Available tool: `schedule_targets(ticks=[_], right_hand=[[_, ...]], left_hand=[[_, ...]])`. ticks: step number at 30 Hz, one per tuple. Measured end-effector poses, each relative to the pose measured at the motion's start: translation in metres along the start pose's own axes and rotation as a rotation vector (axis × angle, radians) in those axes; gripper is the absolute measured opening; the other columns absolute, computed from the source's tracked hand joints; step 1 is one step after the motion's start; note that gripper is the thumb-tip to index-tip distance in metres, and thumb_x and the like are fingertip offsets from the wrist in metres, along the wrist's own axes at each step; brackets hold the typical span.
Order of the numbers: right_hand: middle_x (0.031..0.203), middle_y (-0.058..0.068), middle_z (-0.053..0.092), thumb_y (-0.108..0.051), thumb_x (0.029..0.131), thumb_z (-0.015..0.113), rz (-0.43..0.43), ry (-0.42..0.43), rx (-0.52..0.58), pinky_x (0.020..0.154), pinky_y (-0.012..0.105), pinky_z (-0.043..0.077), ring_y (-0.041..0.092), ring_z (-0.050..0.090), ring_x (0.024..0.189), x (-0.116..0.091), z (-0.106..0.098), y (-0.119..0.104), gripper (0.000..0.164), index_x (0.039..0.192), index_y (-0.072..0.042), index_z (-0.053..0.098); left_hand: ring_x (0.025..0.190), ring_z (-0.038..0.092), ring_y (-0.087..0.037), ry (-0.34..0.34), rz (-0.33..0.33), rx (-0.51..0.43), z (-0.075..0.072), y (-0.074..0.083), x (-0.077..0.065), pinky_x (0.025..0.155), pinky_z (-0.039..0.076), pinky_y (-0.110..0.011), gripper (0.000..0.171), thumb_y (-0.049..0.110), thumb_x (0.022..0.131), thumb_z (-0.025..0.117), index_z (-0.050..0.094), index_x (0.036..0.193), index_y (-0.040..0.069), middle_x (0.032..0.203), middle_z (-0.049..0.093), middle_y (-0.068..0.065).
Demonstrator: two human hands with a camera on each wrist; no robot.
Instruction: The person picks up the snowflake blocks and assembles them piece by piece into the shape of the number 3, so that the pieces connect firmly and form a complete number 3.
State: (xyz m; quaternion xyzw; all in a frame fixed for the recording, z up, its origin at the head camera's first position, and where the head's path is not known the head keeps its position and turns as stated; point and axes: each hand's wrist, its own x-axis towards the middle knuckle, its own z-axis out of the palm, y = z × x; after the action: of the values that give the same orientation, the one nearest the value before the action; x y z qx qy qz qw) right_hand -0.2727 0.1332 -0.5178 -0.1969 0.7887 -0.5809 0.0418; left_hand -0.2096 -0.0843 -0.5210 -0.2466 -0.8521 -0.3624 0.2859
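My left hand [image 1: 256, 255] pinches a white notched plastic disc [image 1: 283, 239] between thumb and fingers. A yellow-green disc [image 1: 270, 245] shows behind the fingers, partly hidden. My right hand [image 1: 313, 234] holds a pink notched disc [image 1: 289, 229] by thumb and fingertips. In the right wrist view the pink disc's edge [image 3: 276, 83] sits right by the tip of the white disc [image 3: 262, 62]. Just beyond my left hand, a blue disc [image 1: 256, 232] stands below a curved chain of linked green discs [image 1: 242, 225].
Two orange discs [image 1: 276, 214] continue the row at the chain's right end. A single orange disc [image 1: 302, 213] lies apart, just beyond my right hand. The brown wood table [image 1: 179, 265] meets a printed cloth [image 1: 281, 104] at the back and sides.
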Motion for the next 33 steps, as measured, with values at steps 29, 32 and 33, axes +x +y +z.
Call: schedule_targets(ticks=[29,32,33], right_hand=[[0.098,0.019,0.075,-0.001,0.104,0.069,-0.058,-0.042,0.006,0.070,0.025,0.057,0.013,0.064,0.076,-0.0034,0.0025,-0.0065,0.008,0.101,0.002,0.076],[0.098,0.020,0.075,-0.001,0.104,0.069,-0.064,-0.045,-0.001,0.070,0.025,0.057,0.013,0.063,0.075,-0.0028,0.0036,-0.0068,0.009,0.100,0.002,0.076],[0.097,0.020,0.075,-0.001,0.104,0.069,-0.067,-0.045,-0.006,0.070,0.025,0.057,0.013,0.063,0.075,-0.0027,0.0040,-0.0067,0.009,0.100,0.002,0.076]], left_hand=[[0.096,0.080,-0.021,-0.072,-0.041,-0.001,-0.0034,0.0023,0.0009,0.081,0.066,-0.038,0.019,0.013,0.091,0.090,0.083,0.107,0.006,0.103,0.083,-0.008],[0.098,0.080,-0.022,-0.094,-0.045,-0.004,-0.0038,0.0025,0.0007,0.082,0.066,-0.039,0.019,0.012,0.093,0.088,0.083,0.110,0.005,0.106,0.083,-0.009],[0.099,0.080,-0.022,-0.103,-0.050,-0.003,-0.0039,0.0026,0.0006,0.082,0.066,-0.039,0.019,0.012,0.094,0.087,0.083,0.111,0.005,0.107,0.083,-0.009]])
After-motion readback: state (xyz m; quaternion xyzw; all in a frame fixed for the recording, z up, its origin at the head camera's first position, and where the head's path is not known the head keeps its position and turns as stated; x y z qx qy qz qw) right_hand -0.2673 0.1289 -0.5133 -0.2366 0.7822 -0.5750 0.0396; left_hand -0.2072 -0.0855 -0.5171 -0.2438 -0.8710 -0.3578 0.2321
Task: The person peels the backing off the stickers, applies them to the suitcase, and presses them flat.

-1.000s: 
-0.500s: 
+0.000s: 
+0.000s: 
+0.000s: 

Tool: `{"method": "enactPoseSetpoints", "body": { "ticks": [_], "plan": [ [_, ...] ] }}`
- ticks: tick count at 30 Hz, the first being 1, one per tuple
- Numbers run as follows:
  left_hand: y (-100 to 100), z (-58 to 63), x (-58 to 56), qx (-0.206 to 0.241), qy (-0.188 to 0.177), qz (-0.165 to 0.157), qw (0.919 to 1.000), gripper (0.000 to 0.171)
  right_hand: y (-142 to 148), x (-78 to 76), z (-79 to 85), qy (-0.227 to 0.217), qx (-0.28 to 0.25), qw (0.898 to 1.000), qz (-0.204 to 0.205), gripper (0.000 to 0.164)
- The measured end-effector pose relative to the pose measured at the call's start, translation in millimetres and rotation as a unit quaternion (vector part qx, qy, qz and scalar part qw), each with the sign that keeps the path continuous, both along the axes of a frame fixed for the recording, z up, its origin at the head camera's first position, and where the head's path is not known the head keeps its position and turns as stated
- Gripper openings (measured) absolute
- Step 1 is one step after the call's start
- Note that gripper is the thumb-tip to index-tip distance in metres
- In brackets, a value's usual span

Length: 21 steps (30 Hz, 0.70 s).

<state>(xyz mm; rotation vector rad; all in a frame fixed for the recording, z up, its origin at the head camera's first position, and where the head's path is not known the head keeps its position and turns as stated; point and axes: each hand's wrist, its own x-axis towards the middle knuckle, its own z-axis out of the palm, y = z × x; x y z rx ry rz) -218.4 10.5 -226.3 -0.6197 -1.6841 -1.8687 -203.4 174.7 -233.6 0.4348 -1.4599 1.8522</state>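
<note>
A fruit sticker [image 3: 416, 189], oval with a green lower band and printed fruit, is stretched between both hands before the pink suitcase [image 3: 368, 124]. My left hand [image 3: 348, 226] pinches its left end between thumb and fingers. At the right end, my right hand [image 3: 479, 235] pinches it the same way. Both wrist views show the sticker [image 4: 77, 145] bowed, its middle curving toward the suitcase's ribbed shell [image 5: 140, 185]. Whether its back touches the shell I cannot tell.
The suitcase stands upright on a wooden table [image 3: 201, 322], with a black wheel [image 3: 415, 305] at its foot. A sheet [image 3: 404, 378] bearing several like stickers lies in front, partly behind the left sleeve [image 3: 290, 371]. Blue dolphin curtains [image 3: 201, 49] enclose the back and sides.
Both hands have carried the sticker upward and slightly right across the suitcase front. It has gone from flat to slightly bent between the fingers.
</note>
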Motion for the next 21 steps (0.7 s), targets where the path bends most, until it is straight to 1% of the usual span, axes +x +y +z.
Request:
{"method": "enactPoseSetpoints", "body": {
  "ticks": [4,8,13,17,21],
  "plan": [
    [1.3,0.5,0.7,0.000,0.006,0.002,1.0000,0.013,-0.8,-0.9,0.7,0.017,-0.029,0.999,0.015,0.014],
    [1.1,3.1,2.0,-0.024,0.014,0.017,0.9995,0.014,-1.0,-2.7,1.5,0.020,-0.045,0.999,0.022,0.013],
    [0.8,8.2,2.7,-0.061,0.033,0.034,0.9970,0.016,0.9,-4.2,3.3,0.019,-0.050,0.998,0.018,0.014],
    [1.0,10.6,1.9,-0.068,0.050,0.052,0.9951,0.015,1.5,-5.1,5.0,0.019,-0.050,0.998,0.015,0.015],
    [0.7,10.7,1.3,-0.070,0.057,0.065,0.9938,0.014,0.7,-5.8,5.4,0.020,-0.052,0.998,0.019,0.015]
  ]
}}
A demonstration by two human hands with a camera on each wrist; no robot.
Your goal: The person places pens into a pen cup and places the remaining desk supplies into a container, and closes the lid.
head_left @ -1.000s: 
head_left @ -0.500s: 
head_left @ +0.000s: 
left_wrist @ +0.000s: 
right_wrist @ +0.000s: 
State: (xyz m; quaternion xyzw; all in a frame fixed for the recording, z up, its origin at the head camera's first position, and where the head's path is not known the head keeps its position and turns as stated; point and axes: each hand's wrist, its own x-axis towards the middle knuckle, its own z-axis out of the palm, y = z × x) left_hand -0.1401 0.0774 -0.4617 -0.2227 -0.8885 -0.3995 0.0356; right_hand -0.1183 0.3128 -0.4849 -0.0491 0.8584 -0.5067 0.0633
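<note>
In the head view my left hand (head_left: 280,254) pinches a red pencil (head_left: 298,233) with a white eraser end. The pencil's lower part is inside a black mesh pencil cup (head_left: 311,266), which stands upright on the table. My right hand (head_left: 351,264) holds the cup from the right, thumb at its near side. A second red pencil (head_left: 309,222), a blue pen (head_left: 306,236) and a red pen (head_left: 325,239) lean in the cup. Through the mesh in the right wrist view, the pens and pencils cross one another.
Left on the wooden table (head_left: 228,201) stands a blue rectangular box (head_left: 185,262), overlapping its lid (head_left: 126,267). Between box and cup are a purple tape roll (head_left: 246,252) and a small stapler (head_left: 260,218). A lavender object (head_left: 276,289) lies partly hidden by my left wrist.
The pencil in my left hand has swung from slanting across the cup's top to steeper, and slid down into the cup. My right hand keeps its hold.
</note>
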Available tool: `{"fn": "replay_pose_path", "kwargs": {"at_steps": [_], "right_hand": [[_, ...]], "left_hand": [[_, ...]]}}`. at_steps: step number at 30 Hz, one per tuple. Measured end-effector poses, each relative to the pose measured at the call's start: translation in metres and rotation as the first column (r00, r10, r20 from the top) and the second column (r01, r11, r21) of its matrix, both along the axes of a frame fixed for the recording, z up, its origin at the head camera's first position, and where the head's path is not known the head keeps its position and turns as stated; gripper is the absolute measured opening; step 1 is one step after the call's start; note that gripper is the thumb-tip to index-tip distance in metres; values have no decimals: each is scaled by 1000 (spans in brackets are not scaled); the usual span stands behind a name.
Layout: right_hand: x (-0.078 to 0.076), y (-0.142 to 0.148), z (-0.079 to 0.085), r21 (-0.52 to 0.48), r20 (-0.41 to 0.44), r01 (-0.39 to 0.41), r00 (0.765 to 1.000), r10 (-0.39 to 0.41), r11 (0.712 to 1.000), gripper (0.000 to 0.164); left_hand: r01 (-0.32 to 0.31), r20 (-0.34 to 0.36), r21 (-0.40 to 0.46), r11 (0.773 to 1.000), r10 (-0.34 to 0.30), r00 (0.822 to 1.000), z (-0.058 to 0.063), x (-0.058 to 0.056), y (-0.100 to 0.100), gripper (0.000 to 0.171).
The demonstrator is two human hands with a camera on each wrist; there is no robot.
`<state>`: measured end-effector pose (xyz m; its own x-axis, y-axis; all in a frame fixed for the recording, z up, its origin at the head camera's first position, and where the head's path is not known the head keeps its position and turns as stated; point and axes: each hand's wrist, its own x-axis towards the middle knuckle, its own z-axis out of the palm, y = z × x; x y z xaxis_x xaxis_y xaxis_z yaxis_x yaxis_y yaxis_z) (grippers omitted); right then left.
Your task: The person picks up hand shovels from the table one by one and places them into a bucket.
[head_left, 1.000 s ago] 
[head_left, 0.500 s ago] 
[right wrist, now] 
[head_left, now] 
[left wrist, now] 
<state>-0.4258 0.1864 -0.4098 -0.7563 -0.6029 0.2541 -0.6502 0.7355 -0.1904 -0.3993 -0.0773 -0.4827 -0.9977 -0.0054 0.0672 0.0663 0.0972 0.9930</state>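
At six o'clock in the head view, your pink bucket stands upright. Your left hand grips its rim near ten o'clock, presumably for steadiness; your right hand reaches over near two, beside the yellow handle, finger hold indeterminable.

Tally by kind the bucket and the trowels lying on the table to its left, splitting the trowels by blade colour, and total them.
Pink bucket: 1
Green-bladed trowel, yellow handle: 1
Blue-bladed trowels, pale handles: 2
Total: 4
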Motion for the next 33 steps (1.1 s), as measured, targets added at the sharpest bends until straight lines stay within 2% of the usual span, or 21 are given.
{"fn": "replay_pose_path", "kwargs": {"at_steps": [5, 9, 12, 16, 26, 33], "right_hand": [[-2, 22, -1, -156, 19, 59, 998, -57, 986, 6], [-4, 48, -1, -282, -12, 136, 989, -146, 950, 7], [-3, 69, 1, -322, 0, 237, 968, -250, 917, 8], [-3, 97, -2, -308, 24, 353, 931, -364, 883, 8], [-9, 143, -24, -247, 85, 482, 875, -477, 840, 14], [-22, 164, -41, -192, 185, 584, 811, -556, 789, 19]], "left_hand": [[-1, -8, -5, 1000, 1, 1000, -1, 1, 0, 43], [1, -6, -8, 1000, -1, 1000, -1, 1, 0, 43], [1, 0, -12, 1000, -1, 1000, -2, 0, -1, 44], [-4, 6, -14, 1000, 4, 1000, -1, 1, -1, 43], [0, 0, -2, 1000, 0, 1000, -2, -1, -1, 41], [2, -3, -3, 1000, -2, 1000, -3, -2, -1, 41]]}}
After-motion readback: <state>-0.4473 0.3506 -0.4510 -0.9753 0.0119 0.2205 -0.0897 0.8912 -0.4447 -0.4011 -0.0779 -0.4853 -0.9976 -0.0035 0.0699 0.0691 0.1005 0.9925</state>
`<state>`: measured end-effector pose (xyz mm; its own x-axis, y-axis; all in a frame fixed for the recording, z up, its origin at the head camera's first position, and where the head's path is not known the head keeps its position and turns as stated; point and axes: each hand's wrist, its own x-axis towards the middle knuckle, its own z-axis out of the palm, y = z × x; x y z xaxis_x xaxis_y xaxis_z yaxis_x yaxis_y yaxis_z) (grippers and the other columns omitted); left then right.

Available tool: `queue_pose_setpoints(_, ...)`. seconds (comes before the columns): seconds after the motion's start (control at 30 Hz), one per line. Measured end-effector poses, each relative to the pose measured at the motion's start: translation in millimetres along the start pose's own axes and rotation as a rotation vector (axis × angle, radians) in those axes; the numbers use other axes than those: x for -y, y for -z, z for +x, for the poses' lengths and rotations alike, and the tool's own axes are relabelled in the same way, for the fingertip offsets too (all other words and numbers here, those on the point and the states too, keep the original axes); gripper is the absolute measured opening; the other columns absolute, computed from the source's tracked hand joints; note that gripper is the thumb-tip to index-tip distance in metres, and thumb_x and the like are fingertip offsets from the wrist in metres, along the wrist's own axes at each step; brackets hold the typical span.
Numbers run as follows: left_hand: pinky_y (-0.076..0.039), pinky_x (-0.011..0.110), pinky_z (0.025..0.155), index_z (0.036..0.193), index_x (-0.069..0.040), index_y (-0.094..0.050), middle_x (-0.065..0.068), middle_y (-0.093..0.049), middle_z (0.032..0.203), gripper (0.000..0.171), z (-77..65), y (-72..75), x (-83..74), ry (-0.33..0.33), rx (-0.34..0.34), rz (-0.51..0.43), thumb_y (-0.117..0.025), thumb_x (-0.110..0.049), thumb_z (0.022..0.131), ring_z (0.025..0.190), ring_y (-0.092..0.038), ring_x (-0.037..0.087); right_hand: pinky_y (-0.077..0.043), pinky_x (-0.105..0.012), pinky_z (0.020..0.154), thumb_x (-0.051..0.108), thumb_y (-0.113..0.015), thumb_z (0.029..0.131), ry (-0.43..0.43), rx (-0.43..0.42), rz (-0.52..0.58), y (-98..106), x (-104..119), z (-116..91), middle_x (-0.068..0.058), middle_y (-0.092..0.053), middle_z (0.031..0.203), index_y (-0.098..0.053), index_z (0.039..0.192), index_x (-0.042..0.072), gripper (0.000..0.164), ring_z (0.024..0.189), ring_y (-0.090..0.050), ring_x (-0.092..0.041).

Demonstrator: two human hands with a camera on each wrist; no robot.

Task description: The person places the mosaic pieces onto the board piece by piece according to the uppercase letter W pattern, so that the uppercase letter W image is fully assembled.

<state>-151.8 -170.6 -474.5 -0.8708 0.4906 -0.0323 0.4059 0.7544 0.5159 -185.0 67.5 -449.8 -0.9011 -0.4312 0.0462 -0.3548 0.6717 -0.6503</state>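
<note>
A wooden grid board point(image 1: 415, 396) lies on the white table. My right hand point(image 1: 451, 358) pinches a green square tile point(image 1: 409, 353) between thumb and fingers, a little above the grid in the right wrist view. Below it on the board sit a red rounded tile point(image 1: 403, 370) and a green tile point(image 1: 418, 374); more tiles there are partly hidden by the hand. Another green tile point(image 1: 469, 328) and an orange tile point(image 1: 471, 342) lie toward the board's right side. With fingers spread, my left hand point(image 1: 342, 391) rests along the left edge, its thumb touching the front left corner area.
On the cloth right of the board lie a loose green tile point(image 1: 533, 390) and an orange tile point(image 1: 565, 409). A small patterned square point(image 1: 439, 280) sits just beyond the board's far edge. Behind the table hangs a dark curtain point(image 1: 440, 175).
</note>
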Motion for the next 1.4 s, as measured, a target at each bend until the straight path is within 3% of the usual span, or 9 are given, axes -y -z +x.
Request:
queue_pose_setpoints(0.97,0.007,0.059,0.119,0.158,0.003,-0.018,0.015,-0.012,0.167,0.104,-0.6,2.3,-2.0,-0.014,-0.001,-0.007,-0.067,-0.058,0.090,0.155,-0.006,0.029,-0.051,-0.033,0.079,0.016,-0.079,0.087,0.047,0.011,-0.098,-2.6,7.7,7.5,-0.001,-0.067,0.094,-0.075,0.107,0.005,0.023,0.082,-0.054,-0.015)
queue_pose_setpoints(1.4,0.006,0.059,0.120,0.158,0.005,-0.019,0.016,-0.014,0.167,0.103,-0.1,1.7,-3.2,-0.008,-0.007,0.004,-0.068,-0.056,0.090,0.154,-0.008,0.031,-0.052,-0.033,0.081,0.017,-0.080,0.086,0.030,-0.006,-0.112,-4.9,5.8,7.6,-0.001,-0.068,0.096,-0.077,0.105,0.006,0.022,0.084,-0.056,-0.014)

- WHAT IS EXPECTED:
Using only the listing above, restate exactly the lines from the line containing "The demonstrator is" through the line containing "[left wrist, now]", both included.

- RESULT:
The demonstrator is two human hands with a camera on each wrist; there is no robot.
`<state>`: measured end-effector pose (xyz m; its own x-axis, y-axis; all in a frame fixed for the recording, z up, its origin at the head camera's first position, and where the head's path is not known the head keeps its position and turns as stated; point and axes: each hand's wrist, its own x-axis towards the middle knuckle, its own z-axis out of the palm, y = z × x; x y z xaxis_x xaxis_y xaxis_z yaxis_x yaxis_y yaxis_z) (grippers omitted); right then left.
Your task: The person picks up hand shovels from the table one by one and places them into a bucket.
[head_left, 1.000 s ago] 
[head_left, 0.500 s ago] 
[right wrist, now] 
[head_left, now] 
[left wrist, now] 

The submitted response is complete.